PostgreSQL – Backup Database
All commercial firms and corporations are never 100% free of data threats. Being wary of scenarios like data corruption, host or network failures or even deliberate storage facility destruction is extremely important. Therefore, backing up data is a critical activity that every firm depends on to ensure its existence in the market. The idea behind backups of servers extends beyond just the ability to contend in the market. Here are a few reasons why backups are done so often:
- Data-loss prevention: In cases of dire situations such as cyber threats or catastrophes, data must be kept alive in its authentic dress.
- Business Health: all businesses must review their records in order to stay reliant and aware on all levels of database security.
- Foster responsibility: backing up servers is the most fluent manner by which a firm gathers trust from the consumers regarding the safekeeping of information.
PostgreSQL has a noteworthy share in the market, setting aside MySQL as the undisputed leader. As is customary for any Database Management System of such a high standard, PostgreSQL provides a set of both logical and physical backups. For those not aware of the difference:
- Logical backups contain info regarding the database, such as the tables and schemas while physical backups contain the files and directories of the information.

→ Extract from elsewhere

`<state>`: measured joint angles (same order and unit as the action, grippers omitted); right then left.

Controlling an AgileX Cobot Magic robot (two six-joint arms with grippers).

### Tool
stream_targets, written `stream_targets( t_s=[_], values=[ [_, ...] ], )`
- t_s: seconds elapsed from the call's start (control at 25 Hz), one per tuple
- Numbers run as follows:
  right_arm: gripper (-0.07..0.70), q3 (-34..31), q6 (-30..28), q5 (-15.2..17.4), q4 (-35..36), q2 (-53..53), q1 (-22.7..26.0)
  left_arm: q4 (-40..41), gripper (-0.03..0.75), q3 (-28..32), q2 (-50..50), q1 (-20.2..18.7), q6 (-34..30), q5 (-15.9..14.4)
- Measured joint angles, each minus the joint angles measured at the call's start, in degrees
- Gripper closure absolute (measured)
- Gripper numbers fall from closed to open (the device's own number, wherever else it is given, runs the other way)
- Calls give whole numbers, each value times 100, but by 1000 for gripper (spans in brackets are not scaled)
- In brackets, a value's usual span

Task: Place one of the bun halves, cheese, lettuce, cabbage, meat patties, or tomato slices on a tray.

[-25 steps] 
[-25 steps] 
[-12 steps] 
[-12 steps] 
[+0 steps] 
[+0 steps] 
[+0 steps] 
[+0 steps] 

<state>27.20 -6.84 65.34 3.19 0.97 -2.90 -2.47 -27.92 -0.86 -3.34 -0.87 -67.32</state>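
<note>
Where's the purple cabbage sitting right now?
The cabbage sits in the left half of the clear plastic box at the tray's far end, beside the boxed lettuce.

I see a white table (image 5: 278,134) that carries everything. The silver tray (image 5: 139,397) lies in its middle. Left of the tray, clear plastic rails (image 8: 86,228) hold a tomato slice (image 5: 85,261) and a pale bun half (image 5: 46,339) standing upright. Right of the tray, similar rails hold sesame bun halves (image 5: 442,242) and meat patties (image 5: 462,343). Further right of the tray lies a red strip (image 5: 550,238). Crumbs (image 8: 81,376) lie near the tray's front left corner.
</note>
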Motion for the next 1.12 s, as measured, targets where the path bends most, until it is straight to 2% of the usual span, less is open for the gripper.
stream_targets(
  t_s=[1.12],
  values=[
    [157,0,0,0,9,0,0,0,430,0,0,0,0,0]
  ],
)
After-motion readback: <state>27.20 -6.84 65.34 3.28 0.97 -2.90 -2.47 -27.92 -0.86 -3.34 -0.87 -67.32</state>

- Logical backups are less size when compared to physical backups.
Conceptually, there are several levels of backup (differential, full, incremental etc.) but that is besides the objective of this article. We shall be dealing with the approaches that PostgreSQL offers to its users. Here we shall focus on 3 of them –
- File System Level Backups
- SQL Dumps
- Continuous or Repetitive Archiving
File System Level Backup
A file system level backup is a physical backup. The idea is to make a copy of all files that created the database. This means we are looking at database clusters and directories that are used by PostgreSQL to write the data into the database. One way of interpreting this is by visualizing yourself as the scientist publishing a research paper and using loads of previously written work to give definition to your work. The works you refer to form a framework and layout which guide you throughout your writing process. The files that PostgreSQL attempts to copy are the framework and layout along with guidelines containing the data (specifically a bunch of .dat files).
The copying statement:
tar -cf backup.tar /%p $PATH TO DATA FILE/%f $FILENAME OR rsync -v /var/lib/pgsql/13/backups/ /Directory 2/
Notice that a .tar file is created i.e., a tape archive. Meanwhile, rsync is a command that SYNCHRONIZES two directories. So, if Directory 2 does not have the same contents as the first directory (/var/lib/….), then it would after execution – a cleaver form of copying.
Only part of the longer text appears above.